• Instructions for the task: Down to the last line, set down the material below exactly; skip the pictures.

+--

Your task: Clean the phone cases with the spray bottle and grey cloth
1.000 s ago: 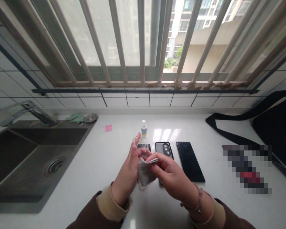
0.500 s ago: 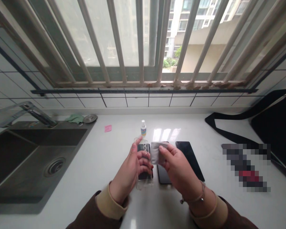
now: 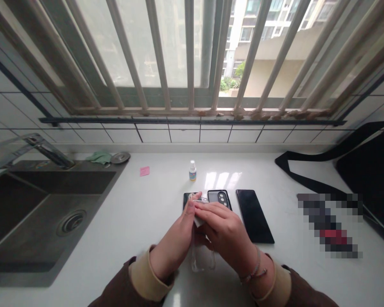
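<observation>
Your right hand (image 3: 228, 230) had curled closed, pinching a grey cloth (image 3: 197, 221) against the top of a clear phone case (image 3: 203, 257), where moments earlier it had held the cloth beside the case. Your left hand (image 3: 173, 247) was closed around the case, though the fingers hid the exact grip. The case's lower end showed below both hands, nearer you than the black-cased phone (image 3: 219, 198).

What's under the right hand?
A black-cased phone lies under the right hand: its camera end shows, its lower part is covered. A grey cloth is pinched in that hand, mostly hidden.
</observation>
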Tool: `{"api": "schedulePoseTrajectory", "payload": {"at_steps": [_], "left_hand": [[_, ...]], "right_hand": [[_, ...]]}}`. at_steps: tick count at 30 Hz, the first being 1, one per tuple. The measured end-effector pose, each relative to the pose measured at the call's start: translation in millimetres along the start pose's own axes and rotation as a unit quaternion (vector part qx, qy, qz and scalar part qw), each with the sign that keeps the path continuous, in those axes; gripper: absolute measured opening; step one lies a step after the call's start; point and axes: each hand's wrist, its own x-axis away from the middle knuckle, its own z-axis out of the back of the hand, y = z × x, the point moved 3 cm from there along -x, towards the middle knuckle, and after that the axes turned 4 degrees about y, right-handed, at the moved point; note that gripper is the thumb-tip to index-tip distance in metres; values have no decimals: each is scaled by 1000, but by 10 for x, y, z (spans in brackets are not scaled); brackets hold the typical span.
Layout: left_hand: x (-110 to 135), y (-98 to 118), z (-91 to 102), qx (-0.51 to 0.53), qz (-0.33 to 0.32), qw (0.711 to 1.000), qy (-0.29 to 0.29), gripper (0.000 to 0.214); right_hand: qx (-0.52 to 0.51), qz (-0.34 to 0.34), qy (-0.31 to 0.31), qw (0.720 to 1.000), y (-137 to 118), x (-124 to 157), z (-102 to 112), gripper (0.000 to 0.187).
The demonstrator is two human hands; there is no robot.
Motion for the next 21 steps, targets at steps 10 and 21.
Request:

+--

• Solution to this exercise:
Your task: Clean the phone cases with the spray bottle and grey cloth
1.000 s ago: 
0.500 s ago: 
now: 
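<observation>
Your right hand (image 3: 228, 230) had curled closed, pinching a grey cloth (image 3: 197, 221) against the top of a clear phone case (image 3: 203, 257), where moments earlier it had held the cloth beside the case. Your left hand (image 3: 173, 247) was closed around the case, though the fingers hid the exact grip. The case's lower end showed below both hands, nearer you than the black-cased phone (image 3: 219, 198).

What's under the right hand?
A black-cased phone lies under the right hand: its camera end shows, its lower part is covered. A grey cloth is pinched in that hand, mostly hidden.
</observation>
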Tool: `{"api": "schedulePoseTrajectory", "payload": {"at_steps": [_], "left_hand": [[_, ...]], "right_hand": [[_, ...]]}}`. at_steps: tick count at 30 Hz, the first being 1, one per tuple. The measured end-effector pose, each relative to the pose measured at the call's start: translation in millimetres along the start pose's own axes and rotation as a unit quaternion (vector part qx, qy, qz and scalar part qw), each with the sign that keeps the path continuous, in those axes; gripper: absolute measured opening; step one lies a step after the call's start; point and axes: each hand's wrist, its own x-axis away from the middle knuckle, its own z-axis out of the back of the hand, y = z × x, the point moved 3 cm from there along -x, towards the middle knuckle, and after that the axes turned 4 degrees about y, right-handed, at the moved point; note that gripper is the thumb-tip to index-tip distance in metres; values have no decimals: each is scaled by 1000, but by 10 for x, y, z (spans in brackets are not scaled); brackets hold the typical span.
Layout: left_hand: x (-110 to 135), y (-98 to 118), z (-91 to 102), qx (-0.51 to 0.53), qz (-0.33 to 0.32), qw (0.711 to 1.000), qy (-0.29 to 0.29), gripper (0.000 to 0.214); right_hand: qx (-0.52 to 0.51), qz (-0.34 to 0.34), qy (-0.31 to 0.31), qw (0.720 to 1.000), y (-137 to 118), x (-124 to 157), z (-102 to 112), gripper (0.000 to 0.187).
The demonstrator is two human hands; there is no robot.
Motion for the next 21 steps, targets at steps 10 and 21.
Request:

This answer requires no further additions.